# [What is expected]
From the first line of the data down to and including the line with "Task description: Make", copy everything exactly, leaving out pictures.

# [Data records]
--------
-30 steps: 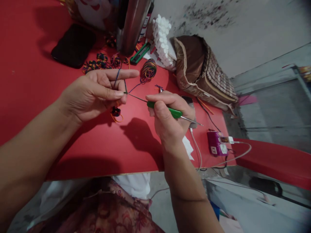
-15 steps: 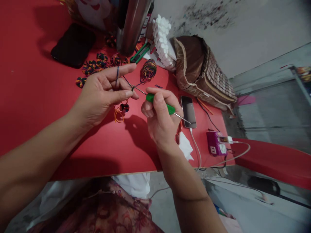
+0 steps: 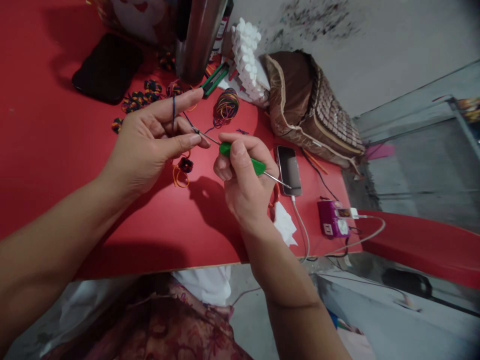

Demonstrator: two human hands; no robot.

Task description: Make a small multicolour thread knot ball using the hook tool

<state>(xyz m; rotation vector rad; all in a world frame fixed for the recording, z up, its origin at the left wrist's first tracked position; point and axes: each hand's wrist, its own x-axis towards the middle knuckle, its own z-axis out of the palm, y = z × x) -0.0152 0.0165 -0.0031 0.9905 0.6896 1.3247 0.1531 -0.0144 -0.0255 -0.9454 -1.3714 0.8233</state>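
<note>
My right hand (image 3: pixel 247 180) is closed round the green handle of a crochet hook (image 3: pixel 258 166), whose thin metal shaft points left to my other hand. Dark yarn is looped on the hook by the fingertips of my left hand (image 3: pixel 150 137). That hand pinches the yarn work between thumb and finger, with a strand of dark yarn (image 3: pixel 174 111) wrapped over its raised index finger. Below it hangs a small dark crocheted piece (image 3: pixel 185 165) with an orange yarn tail (image 3: pixel 181 179). Behind the hands lies a multicoloured yarn ball (image 3: pixel 226 105).
On the red table (image 3: pixel 157 240) are crocheted pieces (image 3: pixel 135 100), a black pouch-like item (image 3: pixel 107 67), a green cutter (image 3: pixel 215 80), a steel bottle (image 3: pixel 197 45) and a brown bag (image 3: pixel 292 95). To the right are a cabled phone (image 3: pixel 288 167) and a purple box (image 3: pixel 333 220).
Both hands and the crochet hook have shifted slightly left in view, as has the whole scene. The loop on the hook now sits closer against my left fingertips.
</note>
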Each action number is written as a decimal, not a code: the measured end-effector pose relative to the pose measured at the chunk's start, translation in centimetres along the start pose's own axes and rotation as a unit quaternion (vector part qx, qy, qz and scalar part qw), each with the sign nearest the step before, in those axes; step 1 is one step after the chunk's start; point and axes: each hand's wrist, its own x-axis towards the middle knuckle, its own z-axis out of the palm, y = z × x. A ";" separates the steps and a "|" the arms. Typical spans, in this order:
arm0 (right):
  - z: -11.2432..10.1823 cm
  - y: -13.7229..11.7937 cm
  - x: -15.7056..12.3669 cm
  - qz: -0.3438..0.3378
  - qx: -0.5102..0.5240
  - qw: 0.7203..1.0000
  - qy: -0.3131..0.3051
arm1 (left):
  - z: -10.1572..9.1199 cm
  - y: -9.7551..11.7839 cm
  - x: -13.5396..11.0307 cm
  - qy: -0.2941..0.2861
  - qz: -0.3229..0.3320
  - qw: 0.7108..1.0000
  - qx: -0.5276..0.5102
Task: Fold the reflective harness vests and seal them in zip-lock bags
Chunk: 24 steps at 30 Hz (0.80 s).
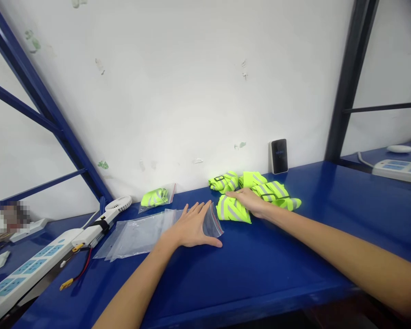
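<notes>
My left hand [190, 226] sits on the blue bench top [287, 265], with a small clear zip bag [212, 222] held between its thumb and fingers. My right hand [246, 202] lies over a folded neon-yellow reflective vest [233, 210], fingers across its top. Several more folded vests [270, 192] are piled just behind it. To the left, a sealed clear bag with a folded vest inside [155, 198] lies near the wall. A stack of flat clear bags [133, 238] lies just left of my left hand.
A black power bank [279, 156] stands against the white wall [164, 91]. A white handheld fan [102, 224], power strips [30, 269] and a red-black wire with yellow connector [77, 272] lie at left. Blue steel uprights [349, 82] frame the bench.
</notes>
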 end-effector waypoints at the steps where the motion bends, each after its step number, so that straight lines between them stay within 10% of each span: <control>1: 0.2 -0.1 -0.2 0.019 0.010 1.000 -0.018 | 0.1 0.0 0.0 0.003 -0.005 1.000 -0.006; 24: 1.0 -0.4 -1.8 -0.012 0.002 0.987 -0.157 | 0.7 1.8 0.1 0.185 0.060 0.980 0.035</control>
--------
# [Final answer]
-30 steps: 
-15 steps: 
+0 steps: 

Demonstrator: two human hands; no robot.

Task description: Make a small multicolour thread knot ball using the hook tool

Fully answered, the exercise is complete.